- [Instructions for the task]: Tally the lines of the data that include the word "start". Only the number is to be returned.

=====

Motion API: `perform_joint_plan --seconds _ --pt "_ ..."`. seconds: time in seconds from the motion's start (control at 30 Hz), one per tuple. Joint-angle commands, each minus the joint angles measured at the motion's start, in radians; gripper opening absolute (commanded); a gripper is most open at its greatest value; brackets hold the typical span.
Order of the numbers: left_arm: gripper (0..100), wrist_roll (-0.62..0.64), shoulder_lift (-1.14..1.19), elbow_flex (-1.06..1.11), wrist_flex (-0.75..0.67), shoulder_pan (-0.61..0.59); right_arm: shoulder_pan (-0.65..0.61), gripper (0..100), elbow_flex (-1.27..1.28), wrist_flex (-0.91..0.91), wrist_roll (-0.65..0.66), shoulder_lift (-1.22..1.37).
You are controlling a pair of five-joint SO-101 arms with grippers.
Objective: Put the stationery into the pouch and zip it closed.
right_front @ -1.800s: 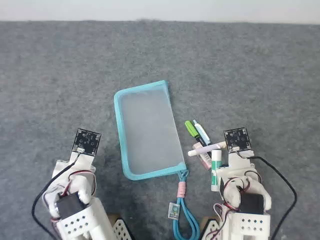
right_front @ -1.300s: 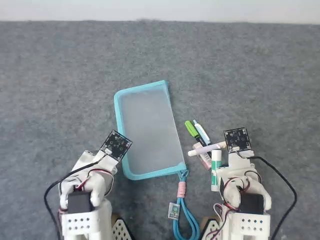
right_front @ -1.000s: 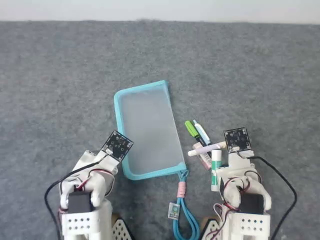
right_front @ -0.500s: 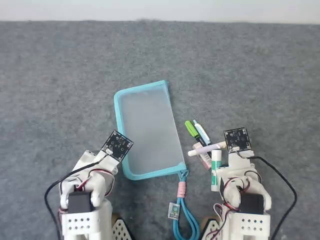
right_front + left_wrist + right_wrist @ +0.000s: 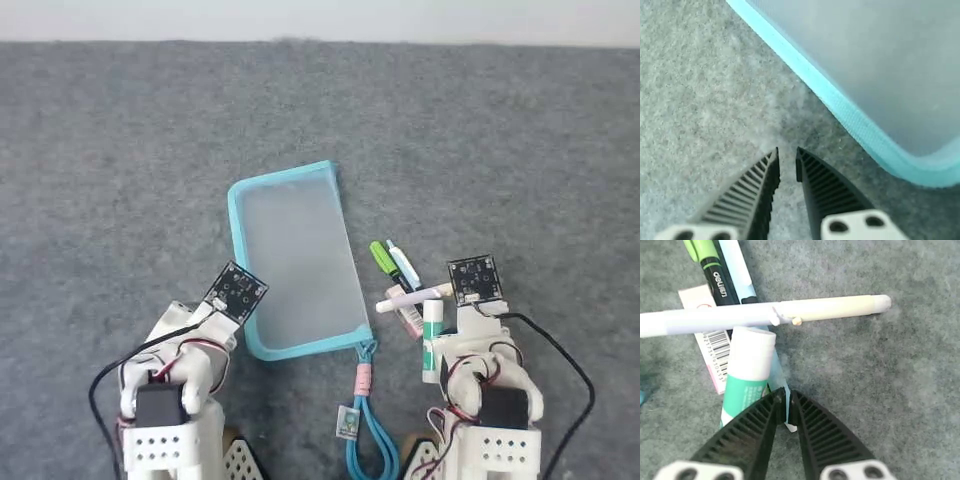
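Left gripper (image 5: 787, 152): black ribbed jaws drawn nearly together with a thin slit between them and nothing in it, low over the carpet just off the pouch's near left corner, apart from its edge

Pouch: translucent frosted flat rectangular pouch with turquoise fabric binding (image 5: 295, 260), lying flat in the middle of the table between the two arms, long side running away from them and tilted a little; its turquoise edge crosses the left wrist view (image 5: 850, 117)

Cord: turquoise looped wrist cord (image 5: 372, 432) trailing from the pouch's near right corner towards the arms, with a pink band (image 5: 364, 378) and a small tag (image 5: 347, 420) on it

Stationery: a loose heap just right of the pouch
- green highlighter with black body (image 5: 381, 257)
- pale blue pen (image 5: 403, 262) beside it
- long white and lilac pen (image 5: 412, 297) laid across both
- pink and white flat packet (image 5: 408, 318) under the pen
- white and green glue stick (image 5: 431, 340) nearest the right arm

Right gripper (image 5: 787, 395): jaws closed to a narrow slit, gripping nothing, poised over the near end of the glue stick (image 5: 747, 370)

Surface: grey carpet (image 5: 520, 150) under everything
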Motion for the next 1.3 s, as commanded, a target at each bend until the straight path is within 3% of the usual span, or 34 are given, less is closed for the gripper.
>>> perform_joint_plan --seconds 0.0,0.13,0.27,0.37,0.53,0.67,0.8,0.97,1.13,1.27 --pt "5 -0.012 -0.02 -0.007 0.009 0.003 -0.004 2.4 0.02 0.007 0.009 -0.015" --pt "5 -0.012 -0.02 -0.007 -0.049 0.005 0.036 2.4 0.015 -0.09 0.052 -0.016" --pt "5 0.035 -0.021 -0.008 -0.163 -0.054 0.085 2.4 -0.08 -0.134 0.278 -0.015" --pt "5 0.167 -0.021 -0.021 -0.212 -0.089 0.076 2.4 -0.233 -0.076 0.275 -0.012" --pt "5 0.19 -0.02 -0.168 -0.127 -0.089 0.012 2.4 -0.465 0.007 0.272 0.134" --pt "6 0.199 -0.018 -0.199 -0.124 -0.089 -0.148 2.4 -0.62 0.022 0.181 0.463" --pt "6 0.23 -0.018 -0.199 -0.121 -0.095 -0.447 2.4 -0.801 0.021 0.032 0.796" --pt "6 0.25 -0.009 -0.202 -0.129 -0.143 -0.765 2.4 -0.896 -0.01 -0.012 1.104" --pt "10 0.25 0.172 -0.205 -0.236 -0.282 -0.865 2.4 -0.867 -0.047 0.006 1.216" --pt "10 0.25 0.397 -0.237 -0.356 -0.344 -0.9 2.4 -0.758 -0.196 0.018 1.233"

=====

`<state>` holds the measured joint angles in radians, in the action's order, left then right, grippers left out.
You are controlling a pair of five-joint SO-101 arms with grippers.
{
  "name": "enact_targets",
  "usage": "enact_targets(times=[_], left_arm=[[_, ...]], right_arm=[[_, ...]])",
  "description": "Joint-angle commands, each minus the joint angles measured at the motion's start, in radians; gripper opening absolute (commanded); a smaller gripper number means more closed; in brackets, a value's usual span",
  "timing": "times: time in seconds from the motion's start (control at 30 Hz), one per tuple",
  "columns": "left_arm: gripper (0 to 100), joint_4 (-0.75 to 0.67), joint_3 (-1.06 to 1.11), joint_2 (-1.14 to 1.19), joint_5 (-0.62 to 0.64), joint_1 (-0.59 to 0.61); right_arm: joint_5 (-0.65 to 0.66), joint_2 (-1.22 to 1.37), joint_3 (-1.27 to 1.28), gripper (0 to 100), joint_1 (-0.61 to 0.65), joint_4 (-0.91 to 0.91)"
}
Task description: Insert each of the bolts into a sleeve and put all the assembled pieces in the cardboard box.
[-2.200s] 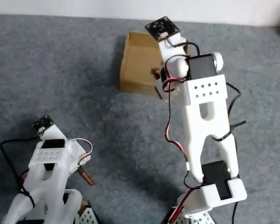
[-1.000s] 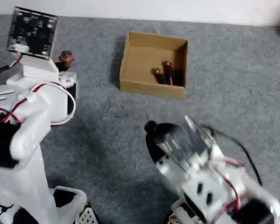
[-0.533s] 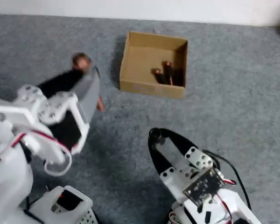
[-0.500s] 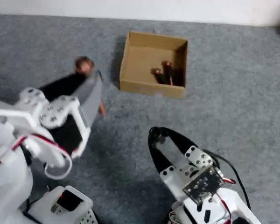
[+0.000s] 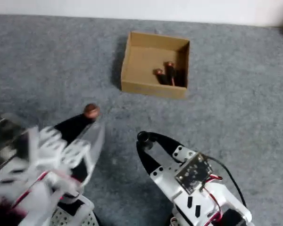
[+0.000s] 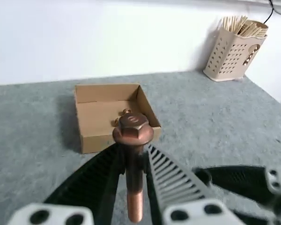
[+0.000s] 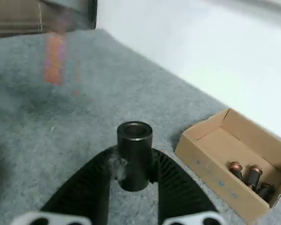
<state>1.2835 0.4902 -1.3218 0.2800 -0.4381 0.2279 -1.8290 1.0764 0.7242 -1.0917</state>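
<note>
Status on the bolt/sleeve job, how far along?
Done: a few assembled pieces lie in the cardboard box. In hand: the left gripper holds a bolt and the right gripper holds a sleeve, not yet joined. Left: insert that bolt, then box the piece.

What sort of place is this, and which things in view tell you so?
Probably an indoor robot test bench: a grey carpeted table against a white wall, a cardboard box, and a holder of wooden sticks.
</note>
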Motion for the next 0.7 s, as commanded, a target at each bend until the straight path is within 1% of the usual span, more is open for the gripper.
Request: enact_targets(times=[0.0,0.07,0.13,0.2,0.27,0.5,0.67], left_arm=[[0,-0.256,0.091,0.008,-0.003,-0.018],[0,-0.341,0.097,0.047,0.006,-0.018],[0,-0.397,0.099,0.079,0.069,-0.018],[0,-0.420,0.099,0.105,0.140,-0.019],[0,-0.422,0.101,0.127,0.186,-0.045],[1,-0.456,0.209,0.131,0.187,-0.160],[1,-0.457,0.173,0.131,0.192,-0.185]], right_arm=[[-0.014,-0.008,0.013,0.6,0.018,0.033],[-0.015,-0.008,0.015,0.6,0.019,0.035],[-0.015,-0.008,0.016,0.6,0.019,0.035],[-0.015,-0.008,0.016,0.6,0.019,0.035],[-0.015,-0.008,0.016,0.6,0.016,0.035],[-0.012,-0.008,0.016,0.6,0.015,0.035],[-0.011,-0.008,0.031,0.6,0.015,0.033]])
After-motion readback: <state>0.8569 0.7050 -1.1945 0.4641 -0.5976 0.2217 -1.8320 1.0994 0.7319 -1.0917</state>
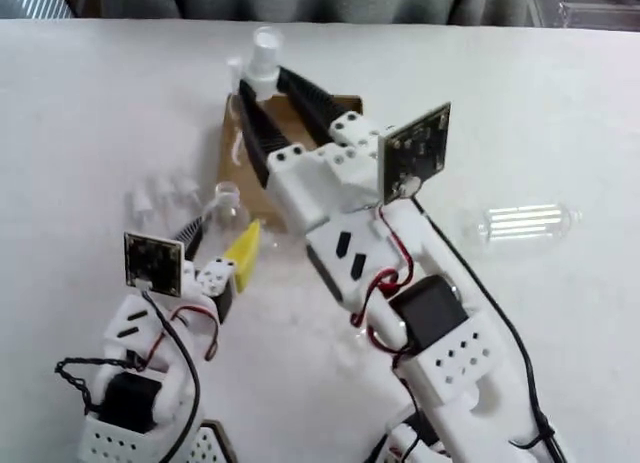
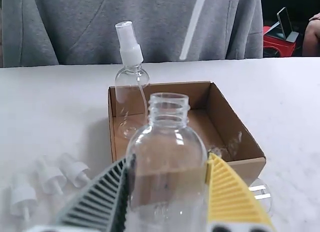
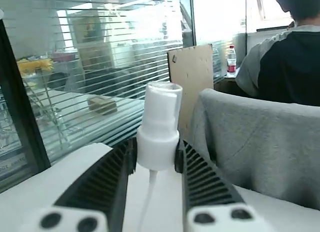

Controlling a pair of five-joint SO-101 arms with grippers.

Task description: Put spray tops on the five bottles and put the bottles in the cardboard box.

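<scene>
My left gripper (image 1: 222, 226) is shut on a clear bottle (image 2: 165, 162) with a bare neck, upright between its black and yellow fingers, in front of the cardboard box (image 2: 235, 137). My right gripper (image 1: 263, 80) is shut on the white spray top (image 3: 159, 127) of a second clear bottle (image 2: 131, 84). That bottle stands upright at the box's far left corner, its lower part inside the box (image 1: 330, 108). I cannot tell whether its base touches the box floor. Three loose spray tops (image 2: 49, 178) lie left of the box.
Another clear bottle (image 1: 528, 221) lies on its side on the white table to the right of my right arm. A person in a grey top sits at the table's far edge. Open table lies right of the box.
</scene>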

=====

- [Result]: 3